The coroner enlisted Hamer for help in controlling the
"circus-like atmosphere", and got people away from the car.
The posse towed the Ford, with the dead bodies still inside,
to the Conger Furniture Store & Funeral Parlor in downtown Arcadia,
Louisiana. Barrow had been shot in the head by a .35 Remington Model 8.
Preliminary embalming was done by Bailey in a small preparation room in the
back of the furniture store, as it was common for furniture stores and
undertakers to share the same space. The
population of the northwest Louisiana town reportedly swelled from 2,000 to
12,000 within hours. Curious throngs arrived by train, horseback, buggy, and
plane. Beer normally sold for 15 cents a bottle but it jumped to 25 cents, and
sandwiches quickly sold out. Henry
Barrow identified his son's body, then sat weeping in a rocking chair in the
furniture section.
H.D. Darby was an undertaker at the McClure Funeral Parlor
and Sophia Stone was a home demonstration agent, both from nearby Ruston. Both
of them came to Arcadia to identify the bodies because the Barrow gang had
kidnapped them in 1933. Parker reportedly had laughed when she discovered that
Darby was an undertaker. She remarked that maybe someday he would be working on
her; Darby did assist Bailey in the embalming.
Funeral and burial
Bonnie Parker's grave,
inscribed: "As the flowers are all made sweeter by the sunshine and the
dew, so this old world is made brighter by the lives of folks like you."
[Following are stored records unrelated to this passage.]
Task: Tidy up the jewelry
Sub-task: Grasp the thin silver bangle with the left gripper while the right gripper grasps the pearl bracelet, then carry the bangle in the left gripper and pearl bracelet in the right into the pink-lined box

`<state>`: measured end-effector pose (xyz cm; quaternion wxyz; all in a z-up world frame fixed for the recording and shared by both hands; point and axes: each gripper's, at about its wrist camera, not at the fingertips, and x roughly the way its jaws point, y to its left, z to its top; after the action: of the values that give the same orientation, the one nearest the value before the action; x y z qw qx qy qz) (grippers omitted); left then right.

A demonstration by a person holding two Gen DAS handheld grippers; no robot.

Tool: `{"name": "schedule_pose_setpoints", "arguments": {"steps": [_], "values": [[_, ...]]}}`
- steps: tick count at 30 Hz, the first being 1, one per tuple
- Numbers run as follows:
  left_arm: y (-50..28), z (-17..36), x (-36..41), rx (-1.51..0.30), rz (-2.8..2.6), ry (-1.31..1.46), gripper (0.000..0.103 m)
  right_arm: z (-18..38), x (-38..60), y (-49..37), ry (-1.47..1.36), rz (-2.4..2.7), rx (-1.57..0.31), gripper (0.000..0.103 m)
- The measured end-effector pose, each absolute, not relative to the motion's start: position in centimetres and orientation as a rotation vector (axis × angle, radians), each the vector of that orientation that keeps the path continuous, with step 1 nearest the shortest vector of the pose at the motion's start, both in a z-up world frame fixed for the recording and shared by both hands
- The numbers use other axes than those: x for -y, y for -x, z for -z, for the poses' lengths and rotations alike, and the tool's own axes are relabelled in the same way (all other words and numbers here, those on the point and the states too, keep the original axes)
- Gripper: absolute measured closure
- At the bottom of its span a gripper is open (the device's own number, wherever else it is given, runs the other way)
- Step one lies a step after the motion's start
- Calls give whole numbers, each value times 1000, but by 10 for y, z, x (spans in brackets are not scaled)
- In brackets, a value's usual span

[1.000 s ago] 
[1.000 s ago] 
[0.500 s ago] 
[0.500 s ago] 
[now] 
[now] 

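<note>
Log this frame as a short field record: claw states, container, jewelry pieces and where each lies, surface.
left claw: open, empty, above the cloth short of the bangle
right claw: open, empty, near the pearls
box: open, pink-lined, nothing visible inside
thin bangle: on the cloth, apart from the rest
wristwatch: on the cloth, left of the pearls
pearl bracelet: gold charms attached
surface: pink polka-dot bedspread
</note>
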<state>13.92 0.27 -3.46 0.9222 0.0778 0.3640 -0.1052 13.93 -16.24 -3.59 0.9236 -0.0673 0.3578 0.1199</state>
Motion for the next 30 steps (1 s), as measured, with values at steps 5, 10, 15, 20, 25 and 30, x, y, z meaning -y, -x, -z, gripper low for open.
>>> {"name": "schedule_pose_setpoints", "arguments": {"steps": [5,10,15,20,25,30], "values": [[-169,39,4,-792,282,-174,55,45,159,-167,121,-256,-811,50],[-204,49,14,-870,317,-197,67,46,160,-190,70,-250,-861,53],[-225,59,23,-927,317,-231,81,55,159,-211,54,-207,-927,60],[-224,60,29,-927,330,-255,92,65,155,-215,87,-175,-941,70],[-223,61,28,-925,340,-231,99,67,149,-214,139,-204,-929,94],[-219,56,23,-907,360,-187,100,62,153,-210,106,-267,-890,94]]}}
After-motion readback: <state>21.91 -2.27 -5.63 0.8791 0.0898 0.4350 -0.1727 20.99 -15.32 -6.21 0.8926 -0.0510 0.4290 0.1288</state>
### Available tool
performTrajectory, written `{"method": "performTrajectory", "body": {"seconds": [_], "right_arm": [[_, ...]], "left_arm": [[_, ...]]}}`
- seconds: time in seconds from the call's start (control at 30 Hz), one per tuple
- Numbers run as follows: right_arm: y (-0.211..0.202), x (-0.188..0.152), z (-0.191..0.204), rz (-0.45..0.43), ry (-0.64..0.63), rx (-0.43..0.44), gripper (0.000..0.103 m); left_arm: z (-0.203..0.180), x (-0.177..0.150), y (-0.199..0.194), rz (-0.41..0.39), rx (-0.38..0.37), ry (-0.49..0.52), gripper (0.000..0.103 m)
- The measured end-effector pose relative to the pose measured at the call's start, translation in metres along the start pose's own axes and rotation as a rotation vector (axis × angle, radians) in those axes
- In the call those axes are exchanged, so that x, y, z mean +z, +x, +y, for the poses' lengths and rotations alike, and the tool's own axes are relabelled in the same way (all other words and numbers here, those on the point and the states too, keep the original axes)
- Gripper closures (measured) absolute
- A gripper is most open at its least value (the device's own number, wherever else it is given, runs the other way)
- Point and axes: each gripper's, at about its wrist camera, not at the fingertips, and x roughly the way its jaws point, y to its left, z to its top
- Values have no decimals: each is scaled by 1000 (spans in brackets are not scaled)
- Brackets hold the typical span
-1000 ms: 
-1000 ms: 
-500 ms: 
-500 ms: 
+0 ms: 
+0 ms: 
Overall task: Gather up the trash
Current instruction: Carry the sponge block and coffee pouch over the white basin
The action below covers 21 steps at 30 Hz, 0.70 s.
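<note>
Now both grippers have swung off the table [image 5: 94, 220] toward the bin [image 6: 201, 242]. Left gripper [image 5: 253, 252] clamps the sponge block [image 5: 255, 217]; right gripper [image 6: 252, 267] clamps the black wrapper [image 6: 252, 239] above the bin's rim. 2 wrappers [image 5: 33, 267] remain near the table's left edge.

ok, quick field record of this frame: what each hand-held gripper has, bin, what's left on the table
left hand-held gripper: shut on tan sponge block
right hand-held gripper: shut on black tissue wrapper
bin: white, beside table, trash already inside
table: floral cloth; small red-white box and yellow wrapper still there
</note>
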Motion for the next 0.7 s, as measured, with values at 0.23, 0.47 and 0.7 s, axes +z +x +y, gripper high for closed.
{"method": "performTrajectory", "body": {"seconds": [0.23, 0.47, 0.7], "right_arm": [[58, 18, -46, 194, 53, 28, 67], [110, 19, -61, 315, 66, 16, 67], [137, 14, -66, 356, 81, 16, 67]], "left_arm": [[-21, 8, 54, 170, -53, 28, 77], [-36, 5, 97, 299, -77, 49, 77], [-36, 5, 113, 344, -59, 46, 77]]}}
Bonnie and Clyde wished to be buried side by side, but the
Parker family would not allow it. Her mother wanted to grant her final wish to
be brought home, but the mobs surrounding the Parker house made that
impossible. More than 20,000 attended
Parker's funeral, and her family had difficulty reaching her gravesite. Parker's services were held on May 26. Dr. Allen Campbell recalled that flowers came
from everywhere, including some with cards allegedly from Pretty Boy Floyd and
John Dillinger. The largest floral
tribute was sent by a group of Dallas city newsboys; the sudden end of Bonnie
and Clyde sold 500,000 newspapers in Dallas alone. Parker was buried in the Fishtrap Cemetery,
although she was moved in 1945 to the new Crown Hill Cemetery in Dallas.
Thousands of people gathered outside both Dallas funeral
homes, hoping for a chance to view the bodies. Barrow's private funeral was
held at sunset on May 25. He was buried
in Western Heights Cemetery in Dallas, next to his brother Marvin. The Barrow
brothers share a single granite marker with their names on it and an epitaph
selected by Clyde: "Gone but not forgotten."
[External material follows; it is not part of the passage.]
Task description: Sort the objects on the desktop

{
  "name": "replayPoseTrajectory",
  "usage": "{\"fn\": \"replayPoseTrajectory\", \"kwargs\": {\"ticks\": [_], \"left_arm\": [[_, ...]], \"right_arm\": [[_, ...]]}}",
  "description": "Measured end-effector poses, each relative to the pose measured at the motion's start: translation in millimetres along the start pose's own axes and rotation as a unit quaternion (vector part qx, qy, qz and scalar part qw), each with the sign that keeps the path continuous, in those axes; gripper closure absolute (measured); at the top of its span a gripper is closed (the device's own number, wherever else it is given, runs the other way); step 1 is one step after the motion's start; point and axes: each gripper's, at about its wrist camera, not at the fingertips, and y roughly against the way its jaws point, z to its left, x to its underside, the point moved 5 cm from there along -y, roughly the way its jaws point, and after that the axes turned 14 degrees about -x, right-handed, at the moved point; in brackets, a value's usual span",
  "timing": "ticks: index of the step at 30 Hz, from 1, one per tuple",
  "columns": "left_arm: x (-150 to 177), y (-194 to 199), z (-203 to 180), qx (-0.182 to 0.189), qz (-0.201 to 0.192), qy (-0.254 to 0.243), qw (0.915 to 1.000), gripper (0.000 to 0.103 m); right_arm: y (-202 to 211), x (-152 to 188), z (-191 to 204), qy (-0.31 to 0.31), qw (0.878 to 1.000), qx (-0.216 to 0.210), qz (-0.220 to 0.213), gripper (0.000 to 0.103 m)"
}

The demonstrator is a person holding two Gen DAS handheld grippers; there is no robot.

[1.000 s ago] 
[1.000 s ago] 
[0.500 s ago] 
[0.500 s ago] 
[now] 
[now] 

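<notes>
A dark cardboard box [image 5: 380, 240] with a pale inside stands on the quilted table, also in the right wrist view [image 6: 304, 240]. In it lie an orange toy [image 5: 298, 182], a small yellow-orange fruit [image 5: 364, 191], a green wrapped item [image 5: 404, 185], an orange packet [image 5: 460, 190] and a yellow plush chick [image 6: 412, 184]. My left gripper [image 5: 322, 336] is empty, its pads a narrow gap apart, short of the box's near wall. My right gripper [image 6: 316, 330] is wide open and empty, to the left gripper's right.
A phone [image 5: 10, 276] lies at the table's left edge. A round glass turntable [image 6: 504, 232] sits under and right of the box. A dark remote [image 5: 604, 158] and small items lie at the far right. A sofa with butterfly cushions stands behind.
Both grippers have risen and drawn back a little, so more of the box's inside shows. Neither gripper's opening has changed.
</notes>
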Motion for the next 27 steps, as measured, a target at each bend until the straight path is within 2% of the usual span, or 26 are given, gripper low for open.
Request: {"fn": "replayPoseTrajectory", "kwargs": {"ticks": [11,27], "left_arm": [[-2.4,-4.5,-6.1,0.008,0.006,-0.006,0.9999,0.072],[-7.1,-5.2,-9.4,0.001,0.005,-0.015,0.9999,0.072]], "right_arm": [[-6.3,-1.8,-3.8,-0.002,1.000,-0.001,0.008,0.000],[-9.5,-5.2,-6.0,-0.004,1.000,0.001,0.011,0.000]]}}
The bullet-riddled Ford and the shirt that Barrow was
wearing have been in the casino of Whiskey Pete's in Primm, Nevada since 2011;
previously, they were on display before that at the Primm Valley Resort and Casino.
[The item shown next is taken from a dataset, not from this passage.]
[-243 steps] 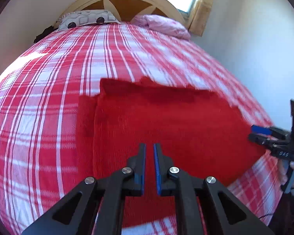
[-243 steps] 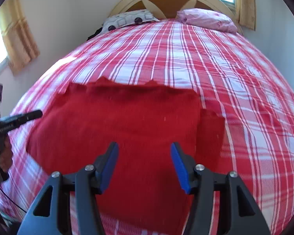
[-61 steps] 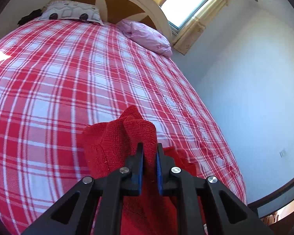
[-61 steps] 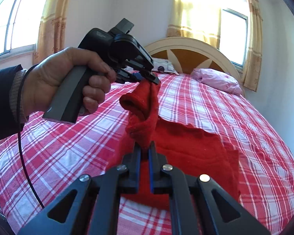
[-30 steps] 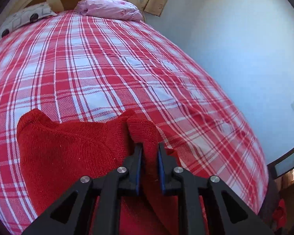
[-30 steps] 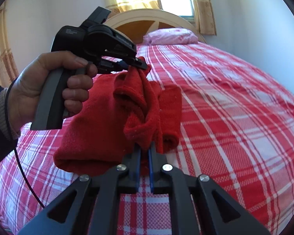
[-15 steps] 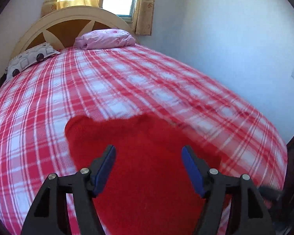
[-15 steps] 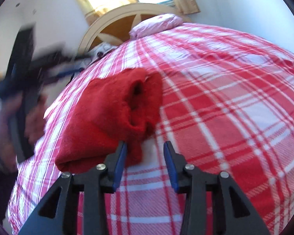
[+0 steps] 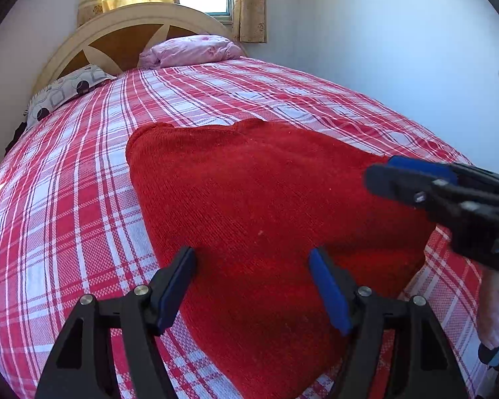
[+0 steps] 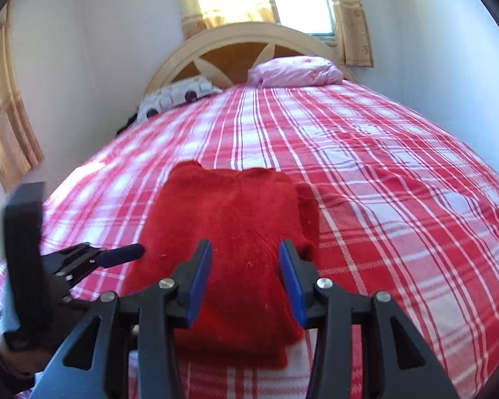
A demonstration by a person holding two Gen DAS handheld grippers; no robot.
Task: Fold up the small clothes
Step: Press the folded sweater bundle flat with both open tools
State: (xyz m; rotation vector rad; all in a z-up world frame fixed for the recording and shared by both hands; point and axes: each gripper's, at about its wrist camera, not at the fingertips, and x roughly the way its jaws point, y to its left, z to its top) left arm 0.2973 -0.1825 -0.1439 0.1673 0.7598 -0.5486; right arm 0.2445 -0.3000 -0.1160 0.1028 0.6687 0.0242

The American National Insurance Company
of Galveston, Texas paid the insurance policies in full on Barrow and Parker.
Since then, the policy of payouts has changed to exclude payouts in cases of
deaths caused by any criminal act by the insured.
The six men of the posse were each to receive a one-sixth
share of the reward money, and Dallas Sheriff Schmid had promised Hinton that
this would total some $26,000, but most of the organizations that had pledged
reward funds suddenly reneged on their pledges. In the end, each lawman earned
$200.23 for his efforts and collected memorabilia.
Clyde and Buck
Barrow's grave, inscribed: "Gone but not forgotten"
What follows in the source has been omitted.